┌─ PROVIDED RECORDS

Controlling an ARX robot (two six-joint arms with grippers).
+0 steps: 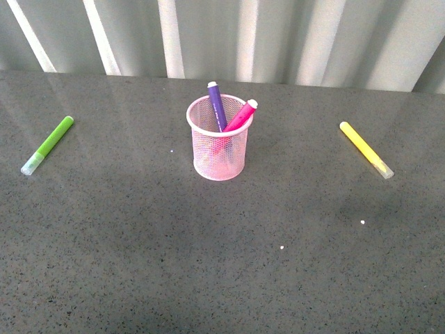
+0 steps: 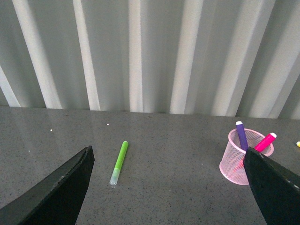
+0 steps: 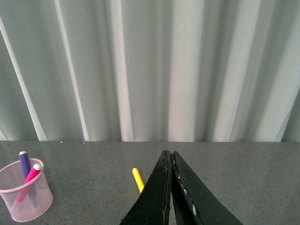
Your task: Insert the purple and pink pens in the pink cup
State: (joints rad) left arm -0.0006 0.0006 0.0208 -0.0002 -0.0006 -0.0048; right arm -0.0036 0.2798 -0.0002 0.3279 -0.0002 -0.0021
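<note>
The pink cup [image 1: 218,145] stands upright on the dark table, a little behind its middle. The purple pen [image 1: 216,106] and the pink pen [image 1: 240,116] both stand inside it, leaning apart with their tops above the rim. Neither arm shows in the front view. In the left wrist view my left gripper [image 2: 168,157] is open and empty, well back from the pink cup [image 2: 236,161], purple pen [image 2: 242,135] and pink pen [image 2: 265,142]. My right gripper [image 3: 169,154] is shut with nothing in it, away from the pink cup [image 3: 26,197].
A lime-green marker [image 1: 49,144] lies flat at the left of the table, also seen as the green marker [image 2: 119,161]. A yellow marker [image 1: 365,149] lies at the right, partly hidden behind my right fingers [image 3: 154,197]. A pale ribbed wall [image 1: 236,38] runs behind the table.
</note>
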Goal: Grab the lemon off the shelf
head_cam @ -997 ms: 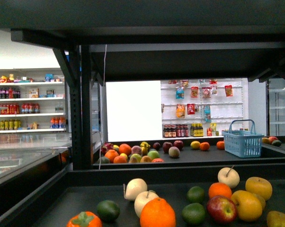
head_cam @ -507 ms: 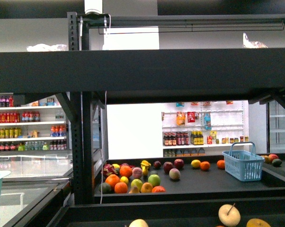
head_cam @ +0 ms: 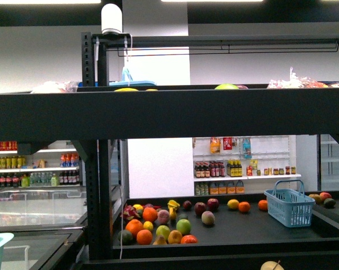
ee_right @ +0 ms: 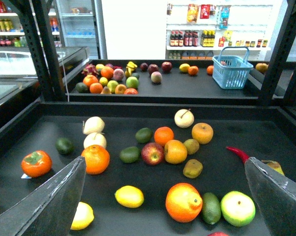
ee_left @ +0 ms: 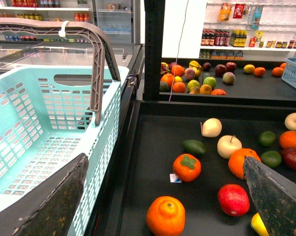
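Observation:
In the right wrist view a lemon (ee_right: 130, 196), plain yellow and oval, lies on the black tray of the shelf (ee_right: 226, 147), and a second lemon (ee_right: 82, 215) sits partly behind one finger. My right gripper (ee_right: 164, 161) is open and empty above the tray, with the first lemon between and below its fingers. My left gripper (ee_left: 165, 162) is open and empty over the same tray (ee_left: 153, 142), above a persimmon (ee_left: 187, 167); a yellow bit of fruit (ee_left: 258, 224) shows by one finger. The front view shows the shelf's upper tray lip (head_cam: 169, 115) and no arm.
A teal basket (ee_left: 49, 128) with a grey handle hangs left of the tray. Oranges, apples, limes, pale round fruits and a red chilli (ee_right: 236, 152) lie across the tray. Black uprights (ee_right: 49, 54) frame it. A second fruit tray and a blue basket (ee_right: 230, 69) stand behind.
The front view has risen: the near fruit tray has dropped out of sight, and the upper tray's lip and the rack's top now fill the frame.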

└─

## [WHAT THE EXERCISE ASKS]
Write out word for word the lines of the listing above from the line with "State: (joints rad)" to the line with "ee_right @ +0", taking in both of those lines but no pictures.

## [TASK OUTPUT]
State: (joints rad) left arm -0.0006 0.0006 0.0208 -0.0002 -0.0006 -0.0048; right arm -0.0036 0.2798 -0.0002 0.3279 -0.0002 -0.0021
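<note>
The pink cup [image 1: 218,145] stands upright on the dark table, a little behind its middle. The purple pen [image 1: 216,106] and the pink pen [image 1: 240,116] both stand inside it, leaning apart with their tops above the rim. Neither arm shows in the front view. In the left wrist view my left gripper [image 2: 168,157] is open and empty, well back from the pink cup [image 2: 236,161], purple pen [image 2: 242,135] and pink pen [image 2: 265,142]. My right gripper [image 3: 169,154] is shut with nothing in it, away from the pink cup [image 3: 26,197].
A lime-green marker [image 1: 49,144] lies flat at the left of the table, also seen as the green marker [image 2: 119,161]. A yellow marker [image 1: 365,149] lies at the right, partly hidden behind my right fingers [image 3: 154,197]. A pale ribbed wall [image 1: 236,38] runs behind the table.
</note>
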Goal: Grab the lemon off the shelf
head_cam @ -997 ms: 
head_cam @ -507 ms: 
head_cam @ +0 ms: 
ee_right @ +0 ms: 

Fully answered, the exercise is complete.